O paulistano mora e trabalha em Contagem. “Foi bastante surpreendente o quanto A vizinhança... se espalhou, chegou a públicos improváveis para o cinema independente. Teve uma vida no circuito paracinematográfico, como cineclubes, mostras com temáticas sociais e projetos pedagógicos”, revela Affonso. Melhor do que vencer em Tiradentes foi levar a história a vários públicos, “ter feito a realidade do meu bairro, dos meus amigos e da juventude de periferia se espalhar para fora do nosso quintal”. Uchoa prepara o lançamento de Arábia, dirigido em parceria com João Dumans. A estreia está prevista para o fim do mês no Festival de Roterdã, na Holanda.

8ª Mostra (2015)
Mais do que eu possa me reconhecer
De Allan Ribeiro

É o segundo longa do cineasta carioca, de 37 anos. Em março, será lançado no circuito comercial. “Aurora é a principal vitrine de filmes mais arriscados no Brasil. Participar dela foi muito importante, pois acredito na criação como algo livre e sem fórmulas. Tiradentes impulsiona estes filmes autorais”, frisa.
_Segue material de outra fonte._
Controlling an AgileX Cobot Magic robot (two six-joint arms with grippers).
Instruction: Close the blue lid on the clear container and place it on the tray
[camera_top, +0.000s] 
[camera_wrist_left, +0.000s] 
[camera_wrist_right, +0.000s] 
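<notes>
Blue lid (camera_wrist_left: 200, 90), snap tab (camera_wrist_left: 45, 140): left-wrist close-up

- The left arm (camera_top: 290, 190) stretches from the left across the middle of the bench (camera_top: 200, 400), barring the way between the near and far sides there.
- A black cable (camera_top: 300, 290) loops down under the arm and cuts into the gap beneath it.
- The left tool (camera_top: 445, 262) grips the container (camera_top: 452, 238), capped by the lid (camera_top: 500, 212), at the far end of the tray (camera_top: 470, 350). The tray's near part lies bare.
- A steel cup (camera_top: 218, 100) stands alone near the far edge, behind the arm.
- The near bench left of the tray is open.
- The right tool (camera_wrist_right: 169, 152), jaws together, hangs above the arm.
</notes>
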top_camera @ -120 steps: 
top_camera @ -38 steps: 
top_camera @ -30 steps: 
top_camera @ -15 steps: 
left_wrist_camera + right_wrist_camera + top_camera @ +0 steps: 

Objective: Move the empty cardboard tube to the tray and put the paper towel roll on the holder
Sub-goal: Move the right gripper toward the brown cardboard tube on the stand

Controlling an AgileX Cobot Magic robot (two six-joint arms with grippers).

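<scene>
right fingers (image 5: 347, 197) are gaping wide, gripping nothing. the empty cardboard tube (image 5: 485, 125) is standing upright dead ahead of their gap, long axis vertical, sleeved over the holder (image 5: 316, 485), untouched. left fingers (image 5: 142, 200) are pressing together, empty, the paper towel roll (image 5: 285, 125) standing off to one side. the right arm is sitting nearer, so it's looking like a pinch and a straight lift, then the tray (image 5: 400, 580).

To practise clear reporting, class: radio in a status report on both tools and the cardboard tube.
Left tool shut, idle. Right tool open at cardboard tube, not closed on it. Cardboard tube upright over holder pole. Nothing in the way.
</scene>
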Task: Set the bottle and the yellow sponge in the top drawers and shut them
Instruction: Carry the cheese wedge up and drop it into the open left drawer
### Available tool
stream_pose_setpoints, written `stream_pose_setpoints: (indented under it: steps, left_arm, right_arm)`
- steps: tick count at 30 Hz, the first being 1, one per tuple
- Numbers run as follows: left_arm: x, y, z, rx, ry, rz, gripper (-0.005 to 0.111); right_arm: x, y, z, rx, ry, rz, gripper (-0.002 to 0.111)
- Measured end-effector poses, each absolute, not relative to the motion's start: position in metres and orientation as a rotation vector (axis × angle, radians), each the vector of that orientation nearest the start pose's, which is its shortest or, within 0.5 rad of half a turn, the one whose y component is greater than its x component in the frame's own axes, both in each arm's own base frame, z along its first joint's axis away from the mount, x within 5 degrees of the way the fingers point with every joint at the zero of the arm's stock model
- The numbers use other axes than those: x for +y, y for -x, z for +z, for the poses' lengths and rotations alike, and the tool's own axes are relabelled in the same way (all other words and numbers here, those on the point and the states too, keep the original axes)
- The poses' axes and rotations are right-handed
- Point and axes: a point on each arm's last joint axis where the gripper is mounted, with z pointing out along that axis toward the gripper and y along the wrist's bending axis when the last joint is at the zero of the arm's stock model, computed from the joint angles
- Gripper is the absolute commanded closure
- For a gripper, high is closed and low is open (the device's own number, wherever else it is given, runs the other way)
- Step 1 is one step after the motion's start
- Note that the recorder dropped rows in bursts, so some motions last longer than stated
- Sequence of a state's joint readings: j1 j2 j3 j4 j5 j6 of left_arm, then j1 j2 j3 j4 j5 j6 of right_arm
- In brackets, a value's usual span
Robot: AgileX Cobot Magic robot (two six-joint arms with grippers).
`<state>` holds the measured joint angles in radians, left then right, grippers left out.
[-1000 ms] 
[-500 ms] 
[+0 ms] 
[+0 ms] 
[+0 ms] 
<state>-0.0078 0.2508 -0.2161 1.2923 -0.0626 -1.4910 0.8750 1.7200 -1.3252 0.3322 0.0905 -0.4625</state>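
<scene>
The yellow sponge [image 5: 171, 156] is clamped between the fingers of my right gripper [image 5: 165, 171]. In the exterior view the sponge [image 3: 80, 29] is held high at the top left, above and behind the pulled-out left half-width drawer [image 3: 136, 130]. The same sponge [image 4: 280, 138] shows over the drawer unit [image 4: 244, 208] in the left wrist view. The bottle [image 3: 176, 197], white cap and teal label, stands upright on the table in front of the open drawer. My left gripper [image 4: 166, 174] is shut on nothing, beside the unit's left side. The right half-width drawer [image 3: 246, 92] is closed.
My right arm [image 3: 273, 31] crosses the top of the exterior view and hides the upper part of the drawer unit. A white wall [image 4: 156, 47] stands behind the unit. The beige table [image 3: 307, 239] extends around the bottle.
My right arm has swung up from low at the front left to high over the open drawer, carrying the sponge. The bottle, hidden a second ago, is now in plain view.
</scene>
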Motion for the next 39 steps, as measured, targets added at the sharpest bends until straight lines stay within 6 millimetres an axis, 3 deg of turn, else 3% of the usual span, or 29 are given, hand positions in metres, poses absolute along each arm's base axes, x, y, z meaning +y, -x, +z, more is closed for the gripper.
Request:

Allan acabou de lançar a série Noturnas, no Canal Brasil.

9ª Mostra (2016)
Jovens infelizes ou um homem que grita não é um urso que dança
De Thiago B. Mendonça



O diretor paulista, de 39 anos, está de volta à Aurora com Um filme de cinema. “Depois que o trabalho passa em Tiradentes e vence, a gente ganha respeitabilidade. Achei interessante meu trabalho ser exibido em lugares que nunca imaginei, onde as pessoas não têm acesso a cinema, como é o caso das ocupações (urbanas). Essa troca é uma das coisas mais positivas”, destaca Thiago. Atualmente, ele finaliza um documentário sobre samba.